DATA SHOWN ::
►

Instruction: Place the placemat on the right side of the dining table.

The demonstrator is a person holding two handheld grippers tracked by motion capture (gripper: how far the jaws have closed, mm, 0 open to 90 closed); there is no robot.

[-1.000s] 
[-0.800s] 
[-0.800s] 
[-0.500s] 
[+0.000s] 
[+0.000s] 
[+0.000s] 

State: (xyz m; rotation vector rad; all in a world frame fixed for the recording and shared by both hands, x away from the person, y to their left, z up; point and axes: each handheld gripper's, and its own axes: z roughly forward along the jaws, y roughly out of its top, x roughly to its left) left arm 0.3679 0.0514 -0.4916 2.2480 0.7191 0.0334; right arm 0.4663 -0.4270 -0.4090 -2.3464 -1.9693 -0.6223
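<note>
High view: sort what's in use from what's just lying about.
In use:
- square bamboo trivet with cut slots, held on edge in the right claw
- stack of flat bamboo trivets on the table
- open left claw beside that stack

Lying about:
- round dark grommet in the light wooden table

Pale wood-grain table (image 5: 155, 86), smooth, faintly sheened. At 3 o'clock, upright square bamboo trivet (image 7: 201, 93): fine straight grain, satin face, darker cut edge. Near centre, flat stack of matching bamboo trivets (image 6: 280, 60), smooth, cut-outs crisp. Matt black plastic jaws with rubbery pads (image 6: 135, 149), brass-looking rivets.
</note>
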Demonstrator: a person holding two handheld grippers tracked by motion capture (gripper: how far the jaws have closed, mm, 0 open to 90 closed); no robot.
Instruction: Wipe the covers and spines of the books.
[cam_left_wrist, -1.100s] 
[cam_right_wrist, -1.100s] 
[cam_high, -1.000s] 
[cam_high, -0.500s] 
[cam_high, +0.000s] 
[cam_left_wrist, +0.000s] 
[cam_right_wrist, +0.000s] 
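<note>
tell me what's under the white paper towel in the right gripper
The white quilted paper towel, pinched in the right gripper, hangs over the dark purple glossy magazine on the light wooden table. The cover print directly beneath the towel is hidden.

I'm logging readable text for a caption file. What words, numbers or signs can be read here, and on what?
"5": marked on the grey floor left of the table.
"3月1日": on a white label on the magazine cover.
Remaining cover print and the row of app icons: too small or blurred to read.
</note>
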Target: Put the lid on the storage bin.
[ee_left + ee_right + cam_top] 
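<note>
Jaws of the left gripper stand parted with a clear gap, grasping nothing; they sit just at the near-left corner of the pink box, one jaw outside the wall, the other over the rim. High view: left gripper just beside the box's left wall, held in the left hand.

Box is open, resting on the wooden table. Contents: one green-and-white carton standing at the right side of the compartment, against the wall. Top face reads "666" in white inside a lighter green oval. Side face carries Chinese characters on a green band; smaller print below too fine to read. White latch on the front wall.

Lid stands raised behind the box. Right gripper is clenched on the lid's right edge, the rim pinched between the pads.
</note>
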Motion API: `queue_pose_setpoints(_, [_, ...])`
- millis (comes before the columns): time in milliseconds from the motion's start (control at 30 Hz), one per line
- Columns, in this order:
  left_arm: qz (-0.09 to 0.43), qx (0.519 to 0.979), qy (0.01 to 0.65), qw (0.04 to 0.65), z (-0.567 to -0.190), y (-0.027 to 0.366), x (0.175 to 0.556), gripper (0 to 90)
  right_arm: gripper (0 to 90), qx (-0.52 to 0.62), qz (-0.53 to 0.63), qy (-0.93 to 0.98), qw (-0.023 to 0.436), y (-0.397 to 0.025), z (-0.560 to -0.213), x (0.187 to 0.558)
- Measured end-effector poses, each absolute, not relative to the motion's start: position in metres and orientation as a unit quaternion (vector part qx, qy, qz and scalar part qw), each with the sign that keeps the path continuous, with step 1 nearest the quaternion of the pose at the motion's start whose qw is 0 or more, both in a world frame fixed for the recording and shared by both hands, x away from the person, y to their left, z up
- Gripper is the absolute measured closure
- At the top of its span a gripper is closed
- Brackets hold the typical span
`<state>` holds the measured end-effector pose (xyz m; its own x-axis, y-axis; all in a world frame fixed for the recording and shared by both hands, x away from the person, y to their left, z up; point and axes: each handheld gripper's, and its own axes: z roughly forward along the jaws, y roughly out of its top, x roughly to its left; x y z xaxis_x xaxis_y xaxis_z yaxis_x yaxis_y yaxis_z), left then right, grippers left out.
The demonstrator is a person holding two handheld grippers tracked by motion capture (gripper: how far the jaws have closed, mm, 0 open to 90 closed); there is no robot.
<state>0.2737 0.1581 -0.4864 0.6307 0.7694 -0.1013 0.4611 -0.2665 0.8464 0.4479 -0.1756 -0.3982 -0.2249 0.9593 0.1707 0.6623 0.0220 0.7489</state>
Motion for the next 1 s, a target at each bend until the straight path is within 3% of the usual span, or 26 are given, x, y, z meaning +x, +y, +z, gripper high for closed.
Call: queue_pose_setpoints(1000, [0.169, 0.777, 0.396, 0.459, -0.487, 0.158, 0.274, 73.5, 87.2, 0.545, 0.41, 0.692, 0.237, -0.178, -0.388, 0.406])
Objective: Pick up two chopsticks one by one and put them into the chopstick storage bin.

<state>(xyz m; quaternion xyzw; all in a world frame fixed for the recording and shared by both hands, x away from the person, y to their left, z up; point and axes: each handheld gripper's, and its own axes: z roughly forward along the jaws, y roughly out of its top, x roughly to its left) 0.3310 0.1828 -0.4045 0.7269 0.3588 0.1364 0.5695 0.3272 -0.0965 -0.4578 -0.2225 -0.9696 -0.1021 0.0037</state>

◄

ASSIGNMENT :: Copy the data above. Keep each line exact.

WRITTEN RESPONSE ::
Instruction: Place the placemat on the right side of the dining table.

The demonstrator is a person holding two handheld grippers tracked by motion capture (gripper: how far the jaws have closed, mm, 0 open to 90 closed); there is no robot.

[-1.000s] 
[-0.800s] 
[-0.800s] 
[-0.500s] 
[+0.000s] 
[+0.000s] 
[+0.000s] 

State: (xyz m; rotation vector rad; all in a world frame fixed for the recording and shared by both hands, x away from the person, y to their left, z up; point and axes: each handheld gripper's, and its own axes: z roughly forward along the jaws, y roughly out of its top, x roughly to its left) left arm 0.3679 0.0514 -0.4916 2.2480 0.7191 0.0334; right arm 0.4663 -0.4270 -0.4090 -2.3464 -1.9693 -0.6223
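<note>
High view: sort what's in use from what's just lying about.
In use:
- square bamboo trivet with cut slots, held on edge in the right claw
- stack of flat bamboo trivets on the table
- open left claw beside that stack

Lying about:
- round dark grommet in the light wooden table

Pale wood-grain table (image 5: 155, 86), smooth, faintly sheened. At 3 o'clock, upright square bamboo trivet (image 7: 201, 93): fine straight grain, satin face, darker cut edge. Near centre, flat stack of matching bamboo trivets (image 6: 280, 60), smooth, cut-outs crisp. Matt black plastic jaws with rubbery pads (image 6: 135, 149), brass-looking rivets.
</note>
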Demonstrator: a person holding two handheld grippers tracked by motion capture (gripper: how far the jaws have closed, mm, 0 open to 90 closed); no robot.
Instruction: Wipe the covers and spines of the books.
[cam_left_wrist, -1.100s] 
[cam_right_wrist, -1.100s] 
[cam_high, -1.000s] 
[cam_high, -0.500s] 
[cam_high, +0.000s] 
[cam_left_wrist, +0.000s] 
[cam_right_wrist, +0.000s] 
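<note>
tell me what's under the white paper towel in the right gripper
The white quilted paper towel, pinched in the right gripper, hangs over the dark purple glossy magazine on the light wooden table. The cover print directly beneath the towel is hidden.

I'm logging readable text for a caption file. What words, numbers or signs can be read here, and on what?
"5": marked on the grey floor left of the table.
"3月1日": on a white label on the magazine cover.
Remaining cover print and the row of app icons: too small or blurred to read.
</note>
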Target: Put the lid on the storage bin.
[ee_left + ee_right + cam_top] 
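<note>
Jaws of the left gripper stand parted with a clear gap, grasping nothing; they sit just at the near-left corner of the pink box, one jaw outside the wall, the other over the rim. High view: left gripper just beside the box's left wall, held in the left hand.

Box is open, resting on the wooden table. Contents: one green-and-white carton standing at the right side of the compartment, against the wall. Top face reads "666" in white inside a lighter green oval. Side face carries Chinese characters on a green band; smaller print below too fine to read. White latch on the front wall.

Lid stands raised behind the box. Right gripper is clenched on the lid's right edge, the rim pinched between the pads.
</note>
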Motion API: `queue_pose_setpoints(_, [_, ...])`
- millis (comes before the columns): time in milliseconds from the motion's start (control at 30 Hz), one per line
- Columns, in this order:
  left_arm: qz (-0.09 to 0.43), qx (0.519 to 0.979), qy (0.01 to 0.65), qw (0.04 to 0.65), z (-0.567 to -0.190), y (-0.027 to 0.366), x (0.175 to 0.556), gripper (0 to 90)
  right_arm: gripper (0 to 90), qx (-0.52 to 0.62), qz (-0.53 to 0.63), qy (-0.93 to 0.98), qw (-0.023 to 0.436), y (-0.397 to 0.025), z (-0.560 to -0.213), x (0.187 to 0.558)
- Measured end-effector poses, each absolute, not relative to the motion's start: position in metres and orientation as a unit quaternion (vector part qx, qy, qz and scalar part qw), each with the sign that keeps the path continuous, with step 1 nearest the quaternion of the pose at the motion's start whose qw is 0 or more, both in a world frame fixed for the recording and shared by both hands, x away from the person, y to their left, z up
- Gripper is the absolute measured closure
- At the top of its span a gripper is closed
- Brackets hold the typical span
`<state>` holds the measured end-effector pose (xyz m; its own x-axis, y-axis; all in a world frame fixed for the recording and shared by both hands, x away from the person, y to their left, z up; point and axes: each handheld gripper's, and its own axes: z roughly forward along the jaws, y roughly out of its top, x roughly to its left; x y z xaxis_x xaxis_y xaxis_z yaxis_x yaxis_y yaxis_z), left then right, grippers left out.
The demonstrator is a person holding two handheld grippers tracked by motion capture (gripper: how far the jaws have closed, mm, 0 open to 90 closed); there is no robot.
<state>0.2737 0.1581 -0.4864 0.6307 0.7694 -0.1013 0.4611 -0.2665 0.8464 0.4479 -0.1756 -0.3982 -0.2249 0.9593 0.1707 0.6623 0.0220 0.7489</state>
Motion for the next 1 s, a target at each bend until the straight path is within 3% of the usual span, or 26 are given, x, y, z meaning +x, +y, +z, gripper high for closed.
Call: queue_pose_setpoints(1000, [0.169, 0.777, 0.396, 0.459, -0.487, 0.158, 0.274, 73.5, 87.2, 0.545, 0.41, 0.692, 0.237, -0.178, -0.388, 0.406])
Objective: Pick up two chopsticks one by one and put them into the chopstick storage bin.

<state>(xyz m; quaternion xyzw; all in a world frame fixed for the recording and shared by both hands, x away from the person, y to their left, z up; point and axes: each handheld gripper's, and its own axes: z roughly forward along the jaws, y roughly out of its top, x roughly to its left) 0.3310 0.1828 -0.4045 0.7269 0.3588 0.1364 0.5695 0.3272 -0.0965 -0.4578 -0.2225 -0.9696 -0.1021 0.0037</state>

This output is now complete.